Scheherazade: the female narrator of The Arabian Nights, who during one thousand and one adventurous nights saved her life by entertaining her husband, the king, with stories.
shot his cuffs: shoot one’s cuffs; lightly tugging on the coat sleeve, causing the white cuff of the shirt to pop out slightly. This term goes back to the late nineteenth century when the popular cuffs of the time were made of white linen and a thin layer of acetate that could be wiped clean with a damp cloth. One of the showy tricks of the day by a man concerned with his dress and appearance was to shoot his cuffs, making a sudden and showy display of cuffs beyond the jacket sleeves.
shots: estimations of distance or altitude by the use of a surveying instrument.
spieler: an employee who stands before the entrance to a show, as at a carnival, and solicits customers with a loud, usually rehearsed, sales speech.
stateroom: a private room or compartment on a train, ship, etc.
tender: a car attached to a locomotive and carrying a supply of fuel and water.
“The Streets of Cairo”: song created by Sol Bloom, a show business promoter who was the entertainment director of the Chicago World’s Columbian Exposition of 1893, which celebrated the 400th anniversary of Christopher Columbus’ discovery of the New World. One of its attractions, called Streets of Cairo, included the famous dancer Little Egypt, snake charmers, camel riders and other entertainment.
ties: in railways, the crosswise wooden beams that support the track and keep it in place.
trainman: a member of the operating crew on a train, the method of conveyance for the carnival.
transom: a seat or couch built at the side of a cabin, usually with lockers or drawers underneath.

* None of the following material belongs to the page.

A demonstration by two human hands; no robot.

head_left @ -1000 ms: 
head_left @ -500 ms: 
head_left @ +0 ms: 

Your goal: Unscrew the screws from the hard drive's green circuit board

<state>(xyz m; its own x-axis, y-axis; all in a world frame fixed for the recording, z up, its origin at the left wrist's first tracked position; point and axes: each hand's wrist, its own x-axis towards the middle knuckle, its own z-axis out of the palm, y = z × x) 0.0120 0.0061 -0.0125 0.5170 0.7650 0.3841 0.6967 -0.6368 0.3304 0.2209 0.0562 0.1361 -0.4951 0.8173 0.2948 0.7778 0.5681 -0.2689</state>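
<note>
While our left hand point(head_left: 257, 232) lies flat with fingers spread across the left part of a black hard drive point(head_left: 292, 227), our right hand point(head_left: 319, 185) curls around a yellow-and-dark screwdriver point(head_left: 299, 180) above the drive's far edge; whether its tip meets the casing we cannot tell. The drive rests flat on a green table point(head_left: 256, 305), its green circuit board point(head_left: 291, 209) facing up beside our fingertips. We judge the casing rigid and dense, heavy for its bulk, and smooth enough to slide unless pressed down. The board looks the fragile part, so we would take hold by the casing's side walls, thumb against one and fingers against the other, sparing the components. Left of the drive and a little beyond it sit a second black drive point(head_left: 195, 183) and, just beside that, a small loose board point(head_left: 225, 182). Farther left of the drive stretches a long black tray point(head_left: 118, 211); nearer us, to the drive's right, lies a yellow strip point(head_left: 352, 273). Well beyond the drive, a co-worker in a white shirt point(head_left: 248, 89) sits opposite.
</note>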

Treasury Department: an executive department of the US federal government that administers the treasury of the US government and is responsible for promoting economic prosperity and ensuring the financial security of the US. Between 1930 and 1968, the Bureau of Narcotics was under the US Treasury Department.
trestle: a kind of framework of strong posts or piles for supporting a bridge or the track of a railway.
trucks: train wheel unit; a swiveling frame that the wheels and springs are mounted on at either end of a railroad car.